The word "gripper": say how many lines of the data below contain it, and give the number alone.

Dataset section

*** Block opens ***

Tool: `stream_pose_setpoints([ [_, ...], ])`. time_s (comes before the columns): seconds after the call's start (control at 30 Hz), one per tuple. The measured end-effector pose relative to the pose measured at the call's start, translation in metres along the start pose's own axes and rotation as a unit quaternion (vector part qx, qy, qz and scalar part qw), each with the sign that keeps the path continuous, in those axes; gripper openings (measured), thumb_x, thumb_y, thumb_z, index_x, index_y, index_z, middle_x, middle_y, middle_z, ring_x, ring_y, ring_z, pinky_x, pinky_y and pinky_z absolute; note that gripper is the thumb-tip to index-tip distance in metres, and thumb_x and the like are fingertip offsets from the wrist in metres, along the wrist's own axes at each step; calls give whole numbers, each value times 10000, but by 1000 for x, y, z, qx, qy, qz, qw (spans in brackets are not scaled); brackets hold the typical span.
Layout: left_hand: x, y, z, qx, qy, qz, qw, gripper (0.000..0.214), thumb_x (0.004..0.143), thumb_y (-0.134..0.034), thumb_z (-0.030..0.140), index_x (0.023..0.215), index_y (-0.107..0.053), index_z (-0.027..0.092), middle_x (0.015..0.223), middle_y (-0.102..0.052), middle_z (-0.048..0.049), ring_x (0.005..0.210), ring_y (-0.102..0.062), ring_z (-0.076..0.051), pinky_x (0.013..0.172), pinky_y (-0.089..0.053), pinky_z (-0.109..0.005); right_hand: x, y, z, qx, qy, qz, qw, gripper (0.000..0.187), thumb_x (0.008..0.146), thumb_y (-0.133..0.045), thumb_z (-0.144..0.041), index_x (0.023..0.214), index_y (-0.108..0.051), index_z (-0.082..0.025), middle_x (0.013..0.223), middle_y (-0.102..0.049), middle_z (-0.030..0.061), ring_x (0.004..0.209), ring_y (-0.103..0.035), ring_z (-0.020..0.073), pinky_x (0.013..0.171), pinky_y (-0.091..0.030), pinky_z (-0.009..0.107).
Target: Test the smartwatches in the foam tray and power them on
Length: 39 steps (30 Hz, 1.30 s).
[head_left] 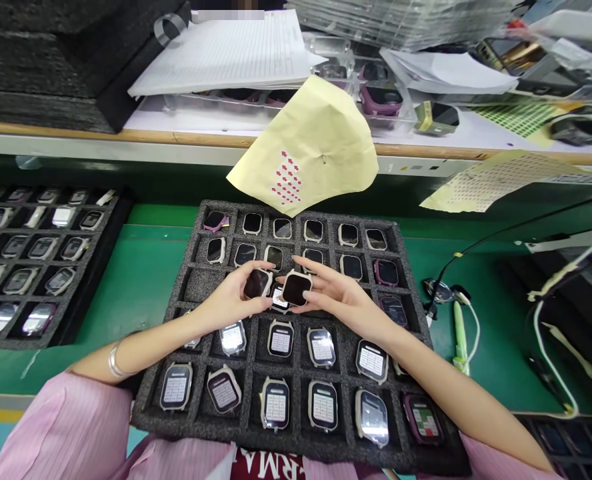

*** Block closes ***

Response to this exercise
2